▶ **What to work on**: Check each line of the material below for "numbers" and copy those where it appears.

▶ **Input records**:
= Beginning of Section =

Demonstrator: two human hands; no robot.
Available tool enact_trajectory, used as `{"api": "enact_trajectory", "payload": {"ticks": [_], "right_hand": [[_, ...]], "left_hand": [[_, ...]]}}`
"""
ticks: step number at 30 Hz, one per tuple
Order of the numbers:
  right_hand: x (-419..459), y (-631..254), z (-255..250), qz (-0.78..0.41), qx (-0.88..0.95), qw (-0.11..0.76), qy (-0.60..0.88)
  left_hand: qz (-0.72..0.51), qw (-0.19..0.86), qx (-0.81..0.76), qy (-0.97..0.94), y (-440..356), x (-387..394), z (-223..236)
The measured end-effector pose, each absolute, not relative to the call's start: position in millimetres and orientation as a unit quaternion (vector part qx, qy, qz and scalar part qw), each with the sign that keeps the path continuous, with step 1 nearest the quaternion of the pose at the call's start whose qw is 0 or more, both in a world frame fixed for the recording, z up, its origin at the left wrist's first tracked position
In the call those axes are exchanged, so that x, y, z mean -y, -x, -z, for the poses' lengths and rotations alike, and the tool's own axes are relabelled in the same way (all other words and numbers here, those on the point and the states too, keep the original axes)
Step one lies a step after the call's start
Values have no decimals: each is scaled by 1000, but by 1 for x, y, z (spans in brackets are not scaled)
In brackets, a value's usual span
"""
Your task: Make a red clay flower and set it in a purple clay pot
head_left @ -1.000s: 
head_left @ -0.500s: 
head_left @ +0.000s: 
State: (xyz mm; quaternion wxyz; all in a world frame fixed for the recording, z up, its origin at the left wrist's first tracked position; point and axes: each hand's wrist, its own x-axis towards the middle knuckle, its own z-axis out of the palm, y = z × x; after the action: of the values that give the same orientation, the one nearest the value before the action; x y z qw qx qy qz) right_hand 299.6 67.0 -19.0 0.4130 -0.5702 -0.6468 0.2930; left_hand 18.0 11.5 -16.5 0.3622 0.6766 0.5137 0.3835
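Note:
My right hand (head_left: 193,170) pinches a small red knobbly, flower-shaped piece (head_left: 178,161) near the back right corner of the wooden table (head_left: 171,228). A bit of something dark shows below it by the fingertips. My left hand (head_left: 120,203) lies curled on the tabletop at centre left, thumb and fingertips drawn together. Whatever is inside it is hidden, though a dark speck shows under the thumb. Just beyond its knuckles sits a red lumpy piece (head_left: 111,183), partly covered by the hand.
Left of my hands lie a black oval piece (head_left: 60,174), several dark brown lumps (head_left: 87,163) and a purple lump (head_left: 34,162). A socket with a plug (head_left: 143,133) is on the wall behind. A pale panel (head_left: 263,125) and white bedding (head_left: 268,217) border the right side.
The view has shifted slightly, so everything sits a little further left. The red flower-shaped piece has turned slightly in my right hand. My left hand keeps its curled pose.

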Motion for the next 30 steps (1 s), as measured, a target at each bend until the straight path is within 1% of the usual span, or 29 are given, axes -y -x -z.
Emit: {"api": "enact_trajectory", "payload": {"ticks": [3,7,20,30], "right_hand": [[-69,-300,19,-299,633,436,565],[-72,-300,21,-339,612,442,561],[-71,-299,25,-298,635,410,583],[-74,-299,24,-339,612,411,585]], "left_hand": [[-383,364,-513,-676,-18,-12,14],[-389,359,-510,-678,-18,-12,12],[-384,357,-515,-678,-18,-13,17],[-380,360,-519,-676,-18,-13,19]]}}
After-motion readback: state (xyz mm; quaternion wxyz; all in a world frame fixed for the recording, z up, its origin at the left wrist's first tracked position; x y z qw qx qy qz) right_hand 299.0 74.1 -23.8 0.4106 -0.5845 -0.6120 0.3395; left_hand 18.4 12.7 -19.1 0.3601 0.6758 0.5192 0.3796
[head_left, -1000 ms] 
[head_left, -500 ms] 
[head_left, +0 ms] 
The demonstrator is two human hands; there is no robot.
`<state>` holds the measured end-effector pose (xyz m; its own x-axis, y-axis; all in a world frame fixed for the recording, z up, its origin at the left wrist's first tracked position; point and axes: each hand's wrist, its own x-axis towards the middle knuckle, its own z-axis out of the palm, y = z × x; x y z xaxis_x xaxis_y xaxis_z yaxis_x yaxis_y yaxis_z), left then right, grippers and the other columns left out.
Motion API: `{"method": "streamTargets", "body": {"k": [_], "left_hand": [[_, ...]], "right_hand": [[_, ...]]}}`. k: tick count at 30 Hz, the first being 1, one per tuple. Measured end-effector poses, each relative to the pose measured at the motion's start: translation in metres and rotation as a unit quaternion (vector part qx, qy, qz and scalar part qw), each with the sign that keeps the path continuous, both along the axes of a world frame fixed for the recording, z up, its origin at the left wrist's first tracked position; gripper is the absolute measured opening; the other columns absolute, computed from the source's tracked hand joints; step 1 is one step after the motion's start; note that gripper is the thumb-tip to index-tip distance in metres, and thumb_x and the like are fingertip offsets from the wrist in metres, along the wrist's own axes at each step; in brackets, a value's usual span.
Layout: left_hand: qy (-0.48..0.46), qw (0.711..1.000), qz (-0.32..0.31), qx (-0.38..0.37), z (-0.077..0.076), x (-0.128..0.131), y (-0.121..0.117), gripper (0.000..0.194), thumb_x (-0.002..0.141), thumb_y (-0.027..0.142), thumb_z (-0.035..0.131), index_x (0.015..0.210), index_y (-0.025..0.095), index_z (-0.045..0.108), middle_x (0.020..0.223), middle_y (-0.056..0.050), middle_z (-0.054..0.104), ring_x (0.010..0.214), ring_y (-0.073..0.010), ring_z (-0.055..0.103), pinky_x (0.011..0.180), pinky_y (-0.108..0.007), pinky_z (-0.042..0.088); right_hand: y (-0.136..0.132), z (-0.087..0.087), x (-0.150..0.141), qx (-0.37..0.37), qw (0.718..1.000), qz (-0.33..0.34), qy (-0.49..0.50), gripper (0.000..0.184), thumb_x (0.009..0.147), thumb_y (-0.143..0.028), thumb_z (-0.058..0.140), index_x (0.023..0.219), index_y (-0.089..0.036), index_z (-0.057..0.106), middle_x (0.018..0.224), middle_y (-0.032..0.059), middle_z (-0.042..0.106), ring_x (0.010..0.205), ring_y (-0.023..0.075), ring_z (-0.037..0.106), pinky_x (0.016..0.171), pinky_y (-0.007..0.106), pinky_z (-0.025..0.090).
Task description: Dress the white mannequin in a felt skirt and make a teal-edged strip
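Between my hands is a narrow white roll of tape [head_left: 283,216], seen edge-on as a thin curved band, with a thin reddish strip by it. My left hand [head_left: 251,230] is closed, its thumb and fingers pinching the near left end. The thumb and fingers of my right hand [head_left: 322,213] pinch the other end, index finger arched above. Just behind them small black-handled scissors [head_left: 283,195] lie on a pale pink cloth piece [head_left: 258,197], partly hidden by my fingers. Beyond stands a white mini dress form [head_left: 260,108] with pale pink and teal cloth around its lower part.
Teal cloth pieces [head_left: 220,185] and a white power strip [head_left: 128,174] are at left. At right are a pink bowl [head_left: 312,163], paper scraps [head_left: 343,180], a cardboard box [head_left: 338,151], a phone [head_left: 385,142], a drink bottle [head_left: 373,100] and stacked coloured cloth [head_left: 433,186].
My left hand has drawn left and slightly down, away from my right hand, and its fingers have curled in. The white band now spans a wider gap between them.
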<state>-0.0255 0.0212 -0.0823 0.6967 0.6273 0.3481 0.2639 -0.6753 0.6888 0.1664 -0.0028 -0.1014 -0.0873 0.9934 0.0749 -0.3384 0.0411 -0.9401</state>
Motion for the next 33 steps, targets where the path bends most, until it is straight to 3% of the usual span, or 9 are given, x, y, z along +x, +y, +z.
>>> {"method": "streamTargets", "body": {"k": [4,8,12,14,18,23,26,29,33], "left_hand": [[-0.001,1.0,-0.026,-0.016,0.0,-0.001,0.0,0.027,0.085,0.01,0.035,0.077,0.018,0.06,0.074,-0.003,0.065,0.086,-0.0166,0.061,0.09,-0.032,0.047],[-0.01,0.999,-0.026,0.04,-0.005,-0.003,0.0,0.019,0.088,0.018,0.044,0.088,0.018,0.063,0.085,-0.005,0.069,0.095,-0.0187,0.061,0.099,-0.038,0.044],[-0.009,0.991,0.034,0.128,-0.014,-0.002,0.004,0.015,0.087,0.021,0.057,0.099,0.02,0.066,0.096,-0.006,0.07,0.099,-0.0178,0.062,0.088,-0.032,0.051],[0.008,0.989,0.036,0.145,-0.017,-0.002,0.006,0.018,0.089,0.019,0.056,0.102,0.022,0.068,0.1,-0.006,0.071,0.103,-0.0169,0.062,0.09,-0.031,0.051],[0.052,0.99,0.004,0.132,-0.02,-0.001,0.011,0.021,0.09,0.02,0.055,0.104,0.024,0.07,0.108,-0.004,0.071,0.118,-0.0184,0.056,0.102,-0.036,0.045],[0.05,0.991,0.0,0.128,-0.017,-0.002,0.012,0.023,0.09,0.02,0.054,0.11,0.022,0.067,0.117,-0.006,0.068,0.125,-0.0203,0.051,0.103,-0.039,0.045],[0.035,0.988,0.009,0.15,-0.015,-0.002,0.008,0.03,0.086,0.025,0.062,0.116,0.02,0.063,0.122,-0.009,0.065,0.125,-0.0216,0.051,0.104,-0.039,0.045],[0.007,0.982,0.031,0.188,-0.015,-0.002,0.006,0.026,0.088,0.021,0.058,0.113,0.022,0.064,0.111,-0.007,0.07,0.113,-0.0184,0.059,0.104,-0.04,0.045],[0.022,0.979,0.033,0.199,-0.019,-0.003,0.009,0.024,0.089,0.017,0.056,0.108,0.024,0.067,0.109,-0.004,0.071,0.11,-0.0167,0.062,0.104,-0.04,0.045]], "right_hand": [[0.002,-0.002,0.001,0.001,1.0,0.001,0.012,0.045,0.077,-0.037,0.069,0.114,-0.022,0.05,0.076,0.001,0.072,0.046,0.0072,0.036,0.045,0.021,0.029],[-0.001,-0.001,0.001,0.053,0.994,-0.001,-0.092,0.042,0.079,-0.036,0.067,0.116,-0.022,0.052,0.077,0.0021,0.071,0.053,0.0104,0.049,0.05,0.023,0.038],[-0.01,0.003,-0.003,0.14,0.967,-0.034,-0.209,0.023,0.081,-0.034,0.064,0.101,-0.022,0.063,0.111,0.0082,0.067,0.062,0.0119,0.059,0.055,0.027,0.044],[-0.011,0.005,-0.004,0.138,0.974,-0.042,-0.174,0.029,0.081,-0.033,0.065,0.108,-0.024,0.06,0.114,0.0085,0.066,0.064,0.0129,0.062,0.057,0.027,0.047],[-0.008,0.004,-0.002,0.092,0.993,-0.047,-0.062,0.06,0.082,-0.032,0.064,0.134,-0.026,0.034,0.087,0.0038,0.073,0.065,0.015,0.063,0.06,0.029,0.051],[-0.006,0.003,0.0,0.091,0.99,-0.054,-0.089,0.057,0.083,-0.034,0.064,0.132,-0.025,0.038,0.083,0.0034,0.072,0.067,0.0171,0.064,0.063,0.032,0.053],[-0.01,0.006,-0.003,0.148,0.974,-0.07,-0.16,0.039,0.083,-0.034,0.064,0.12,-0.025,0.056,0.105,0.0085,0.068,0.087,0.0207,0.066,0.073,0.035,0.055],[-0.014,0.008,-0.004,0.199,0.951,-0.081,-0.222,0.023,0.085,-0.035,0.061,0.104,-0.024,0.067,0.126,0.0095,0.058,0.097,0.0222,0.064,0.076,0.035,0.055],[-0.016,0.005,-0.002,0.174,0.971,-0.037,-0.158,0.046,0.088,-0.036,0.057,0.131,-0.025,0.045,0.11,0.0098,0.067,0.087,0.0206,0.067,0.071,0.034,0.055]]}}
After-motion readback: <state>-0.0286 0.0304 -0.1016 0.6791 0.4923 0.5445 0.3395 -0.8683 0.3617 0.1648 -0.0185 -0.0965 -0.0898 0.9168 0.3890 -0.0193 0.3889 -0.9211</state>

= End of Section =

▶ **Response**:
Order of the numbers:
In the call those axes are exchanged, so that x, y, z mean -y, -x, -z, for the poses' lengths and rotations alike, and the tool's own axes are relabelled in the same way (all other words and numbers here, those on the point and the states too, keep the original axes)

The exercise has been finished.